◆ **Task to carry out**:
Tally the lines below that contain the word "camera", then give the tally and nothing more.
Raw data section start
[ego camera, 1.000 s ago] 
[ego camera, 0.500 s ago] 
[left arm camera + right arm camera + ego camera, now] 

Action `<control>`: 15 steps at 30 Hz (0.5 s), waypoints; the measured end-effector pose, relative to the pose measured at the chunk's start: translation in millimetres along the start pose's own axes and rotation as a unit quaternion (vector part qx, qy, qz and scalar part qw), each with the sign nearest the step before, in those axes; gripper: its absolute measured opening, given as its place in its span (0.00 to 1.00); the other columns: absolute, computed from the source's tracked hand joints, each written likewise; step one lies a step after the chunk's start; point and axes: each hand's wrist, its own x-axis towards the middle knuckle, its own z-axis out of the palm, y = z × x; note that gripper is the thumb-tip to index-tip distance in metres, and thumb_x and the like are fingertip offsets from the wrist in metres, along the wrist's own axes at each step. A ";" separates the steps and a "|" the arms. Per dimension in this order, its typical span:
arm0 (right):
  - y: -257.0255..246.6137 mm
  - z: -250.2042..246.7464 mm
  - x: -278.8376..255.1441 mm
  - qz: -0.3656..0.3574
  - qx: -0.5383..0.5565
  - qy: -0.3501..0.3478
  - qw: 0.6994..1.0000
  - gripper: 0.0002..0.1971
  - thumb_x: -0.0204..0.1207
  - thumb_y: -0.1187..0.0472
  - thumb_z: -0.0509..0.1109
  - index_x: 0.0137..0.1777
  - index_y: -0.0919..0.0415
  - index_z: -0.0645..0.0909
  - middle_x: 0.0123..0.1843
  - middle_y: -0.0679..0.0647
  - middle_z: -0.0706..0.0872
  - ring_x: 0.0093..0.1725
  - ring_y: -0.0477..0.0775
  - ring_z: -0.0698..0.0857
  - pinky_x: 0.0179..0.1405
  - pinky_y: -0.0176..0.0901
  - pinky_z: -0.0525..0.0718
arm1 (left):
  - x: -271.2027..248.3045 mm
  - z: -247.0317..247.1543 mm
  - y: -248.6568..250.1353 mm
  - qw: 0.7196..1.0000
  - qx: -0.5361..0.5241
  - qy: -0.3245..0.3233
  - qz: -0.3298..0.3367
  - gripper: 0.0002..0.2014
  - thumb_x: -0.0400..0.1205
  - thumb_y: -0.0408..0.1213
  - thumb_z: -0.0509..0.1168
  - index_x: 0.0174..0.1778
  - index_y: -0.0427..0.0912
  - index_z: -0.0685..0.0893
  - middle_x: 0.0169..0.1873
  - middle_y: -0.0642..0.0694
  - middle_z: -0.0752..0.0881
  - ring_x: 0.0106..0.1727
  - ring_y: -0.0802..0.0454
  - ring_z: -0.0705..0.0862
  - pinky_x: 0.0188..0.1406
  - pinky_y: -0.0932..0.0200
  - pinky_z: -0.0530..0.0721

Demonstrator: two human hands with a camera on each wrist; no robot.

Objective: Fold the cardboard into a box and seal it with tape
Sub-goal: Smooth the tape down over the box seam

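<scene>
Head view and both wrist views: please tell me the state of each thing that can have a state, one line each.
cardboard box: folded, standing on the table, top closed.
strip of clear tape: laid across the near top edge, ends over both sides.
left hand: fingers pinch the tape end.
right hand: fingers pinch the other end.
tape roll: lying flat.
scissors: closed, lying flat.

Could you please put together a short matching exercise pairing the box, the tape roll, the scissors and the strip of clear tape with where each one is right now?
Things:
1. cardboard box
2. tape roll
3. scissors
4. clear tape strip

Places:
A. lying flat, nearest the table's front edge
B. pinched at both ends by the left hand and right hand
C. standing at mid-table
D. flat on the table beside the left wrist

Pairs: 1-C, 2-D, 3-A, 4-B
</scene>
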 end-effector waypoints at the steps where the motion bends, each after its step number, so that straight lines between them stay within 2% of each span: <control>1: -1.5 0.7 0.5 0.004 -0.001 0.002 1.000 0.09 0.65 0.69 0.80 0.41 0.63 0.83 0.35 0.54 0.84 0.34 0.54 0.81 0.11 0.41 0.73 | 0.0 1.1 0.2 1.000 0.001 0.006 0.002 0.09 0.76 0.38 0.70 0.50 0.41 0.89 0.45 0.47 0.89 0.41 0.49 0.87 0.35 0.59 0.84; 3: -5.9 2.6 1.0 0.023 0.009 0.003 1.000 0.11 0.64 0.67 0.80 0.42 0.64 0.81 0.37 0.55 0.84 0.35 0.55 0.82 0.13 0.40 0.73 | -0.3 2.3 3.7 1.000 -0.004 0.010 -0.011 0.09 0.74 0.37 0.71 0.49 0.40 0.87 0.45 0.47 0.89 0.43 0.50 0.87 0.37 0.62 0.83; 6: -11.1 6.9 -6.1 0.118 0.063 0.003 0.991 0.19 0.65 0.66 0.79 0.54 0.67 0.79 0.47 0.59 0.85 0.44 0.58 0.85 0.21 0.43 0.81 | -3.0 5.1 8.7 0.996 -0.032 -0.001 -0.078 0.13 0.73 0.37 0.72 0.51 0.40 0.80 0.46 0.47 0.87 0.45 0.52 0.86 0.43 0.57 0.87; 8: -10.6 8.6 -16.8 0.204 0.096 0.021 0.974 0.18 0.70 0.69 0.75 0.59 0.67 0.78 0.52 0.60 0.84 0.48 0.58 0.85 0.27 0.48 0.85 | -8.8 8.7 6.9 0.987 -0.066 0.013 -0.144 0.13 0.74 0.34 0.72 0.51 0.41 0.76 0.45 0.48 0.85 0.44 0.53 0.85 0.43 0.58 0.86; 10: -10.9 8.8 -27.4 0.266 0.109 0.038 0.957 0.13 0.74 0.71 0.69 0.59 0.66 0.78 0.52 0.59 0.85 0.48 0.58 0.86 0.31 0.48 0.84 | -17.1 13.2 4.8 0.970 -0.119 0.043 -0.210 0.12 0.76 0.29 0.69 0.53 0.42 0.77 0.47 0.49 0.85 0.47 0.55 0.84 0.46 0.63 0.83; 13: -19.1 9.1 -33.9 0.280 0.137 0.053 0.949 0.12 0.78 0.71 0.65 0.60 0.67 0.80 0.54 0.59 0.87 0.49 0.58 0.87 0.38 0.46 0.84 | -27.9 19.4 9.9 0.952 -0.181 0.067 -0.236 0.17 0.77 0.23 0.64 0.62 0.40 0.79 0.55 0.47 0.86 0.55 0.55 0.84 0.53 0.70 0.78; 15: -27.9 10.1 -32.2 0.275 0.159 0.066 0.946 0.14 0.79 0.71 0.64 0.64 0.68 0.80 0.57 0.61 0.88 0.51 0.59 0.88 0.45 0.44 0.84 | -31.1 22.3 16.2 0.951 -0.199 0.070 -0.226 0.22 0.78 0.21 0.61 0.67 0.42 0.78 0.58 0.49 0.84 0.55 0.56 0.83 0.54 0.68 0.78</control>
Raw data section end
◆ **Reply to the task**:
4